• Exercise instructions:
Where the word "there" occurs in a line of the data, return the whole line.

• Records for the task:
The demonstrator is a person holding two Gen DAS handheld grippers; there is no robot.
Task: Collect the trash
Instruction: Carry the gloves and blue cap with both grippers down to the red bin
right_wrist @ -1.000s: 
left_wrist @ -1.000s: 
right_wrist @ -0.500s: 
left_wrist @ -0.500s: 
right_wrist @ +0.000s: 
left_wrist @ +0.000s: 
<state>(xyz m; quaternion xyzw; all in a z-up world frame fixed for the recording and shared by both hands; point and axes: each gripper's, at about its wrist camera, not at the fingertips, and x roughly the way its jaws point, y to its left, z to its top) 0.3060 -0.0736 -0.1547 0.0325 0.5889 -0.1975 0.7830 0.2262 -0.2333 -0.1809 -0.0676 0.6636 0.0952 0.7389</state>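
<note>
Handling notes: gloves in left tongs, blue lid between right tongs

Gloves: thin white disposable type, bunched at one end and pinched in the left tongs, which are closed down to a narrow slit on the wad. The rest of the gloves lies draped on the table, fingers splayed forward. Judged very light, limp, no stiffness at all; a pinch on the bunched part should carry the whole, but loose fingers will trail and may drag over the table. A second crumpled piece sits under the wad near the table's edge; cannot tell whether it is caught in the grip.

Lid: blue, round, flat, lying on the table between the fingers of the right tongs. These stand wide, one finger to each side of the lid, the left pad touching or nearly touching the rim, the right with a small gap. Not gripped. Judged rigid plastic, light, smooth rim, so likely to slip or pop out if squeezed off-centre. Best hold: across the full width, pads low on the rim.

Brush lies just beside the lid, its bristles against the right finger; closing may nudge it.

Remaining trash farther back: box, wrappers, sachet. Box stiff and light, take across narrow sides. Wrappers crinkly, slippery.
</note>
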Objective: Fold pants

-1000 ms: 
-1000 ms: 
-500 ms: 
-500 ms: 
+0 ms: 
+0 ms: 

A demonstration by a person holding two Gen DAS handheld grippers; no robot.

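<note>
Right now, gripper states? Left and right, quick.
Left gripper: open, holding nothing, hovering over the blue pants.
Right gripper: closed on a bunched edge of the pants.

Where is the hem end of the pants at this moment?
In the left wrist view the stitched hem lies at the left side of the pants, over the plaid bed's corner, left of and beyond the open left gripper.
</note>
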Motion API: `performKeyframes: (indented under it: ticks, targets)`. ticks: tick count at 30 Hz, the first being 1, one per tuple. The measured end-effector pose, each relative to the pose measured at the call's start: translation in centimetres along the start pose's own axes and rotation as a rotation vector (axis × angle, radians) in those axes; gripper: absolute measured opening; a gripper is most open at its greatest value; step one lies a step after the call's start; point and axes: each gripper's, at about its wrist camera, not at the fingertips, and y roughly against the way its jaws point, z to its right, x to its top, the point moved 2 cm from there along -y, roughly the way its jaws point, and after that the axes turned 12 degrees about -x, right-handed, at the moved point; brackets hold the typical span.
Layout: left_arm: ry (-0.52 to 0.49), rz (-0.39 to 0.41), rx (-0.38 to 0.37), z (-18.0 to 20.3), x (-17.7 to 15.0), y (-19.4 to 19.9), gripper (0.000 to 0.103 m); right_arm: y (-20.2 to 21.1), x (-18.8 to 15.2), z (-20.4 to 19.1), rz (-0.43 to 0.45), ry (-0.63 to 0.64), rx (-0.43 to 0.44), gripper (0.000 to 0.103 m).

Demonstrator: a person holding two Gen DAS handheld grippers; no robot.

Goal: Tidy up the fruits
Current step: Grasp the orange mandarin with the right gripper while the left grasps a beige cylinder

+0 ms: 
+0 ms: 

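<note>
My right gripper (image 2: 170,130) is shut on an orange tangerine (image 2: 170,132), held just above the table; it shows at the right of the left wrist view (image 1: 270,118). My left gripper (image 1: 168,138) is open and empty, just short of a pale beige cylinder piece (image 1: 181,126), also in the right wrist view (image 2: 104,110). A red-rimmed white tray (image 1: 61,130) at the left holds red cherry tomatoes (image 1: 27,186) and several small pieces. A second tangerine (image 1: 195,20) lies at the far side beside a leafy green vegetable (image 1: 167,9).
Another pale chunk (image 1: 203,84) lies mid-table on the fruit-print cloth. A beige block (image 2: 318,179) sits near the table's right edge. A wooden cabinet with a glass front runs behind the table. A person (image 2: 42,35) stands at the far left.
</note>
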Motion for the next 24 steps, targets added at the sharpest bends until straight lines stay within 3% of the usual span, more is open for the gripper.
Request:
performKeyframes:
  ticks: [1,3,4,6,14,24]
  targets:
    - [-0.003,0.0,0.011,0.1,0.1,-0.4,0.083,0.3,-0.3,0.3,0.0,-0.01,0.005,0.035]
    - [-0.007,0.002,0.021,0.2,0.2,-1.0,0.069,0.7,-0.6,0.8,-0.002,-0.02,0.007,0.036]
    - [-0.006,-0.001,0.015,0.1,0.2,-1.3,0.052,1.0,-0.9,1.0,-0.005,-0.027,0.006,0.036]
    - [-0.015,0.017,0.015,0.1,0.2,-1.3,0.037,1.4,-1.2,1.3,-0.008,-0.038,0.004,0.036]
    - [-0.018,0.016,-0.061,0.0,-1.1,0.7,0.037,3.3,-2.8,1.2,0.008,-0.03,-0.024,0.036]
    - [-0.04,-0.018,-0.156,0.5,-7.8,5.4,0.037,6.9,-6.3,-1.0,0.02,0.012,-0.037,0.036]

• Answer space:
The demonstrator is a person holding two Gen DAS handheld grippers; there is no robot.
Motion API: `performKeyframes: (indented under it: ticks, targets)`. ticks: tick count at 30 Hz, the first being 1, one per tuple. The measured end-effector pose, each relative to the pose measured at the call's start: translation in centimetres along the start pose's own axes and rotation as a rotation vector (axis × angle, radians) in those axes; gripper: absolute measured opening; a gripper is most open at its greatest value; step one lies a step after the call's start; point and axes: each gripper's, at about its wrist camera, not at the fingertips, and y roughly against the way its jaws point, z to its right, x to its top, the point moved 2 cm from there along -y, roughly the way its jaws point, and after that the axes turned 12 degrees about -x, right-handed, at the moved point; brackets hold the typical span.

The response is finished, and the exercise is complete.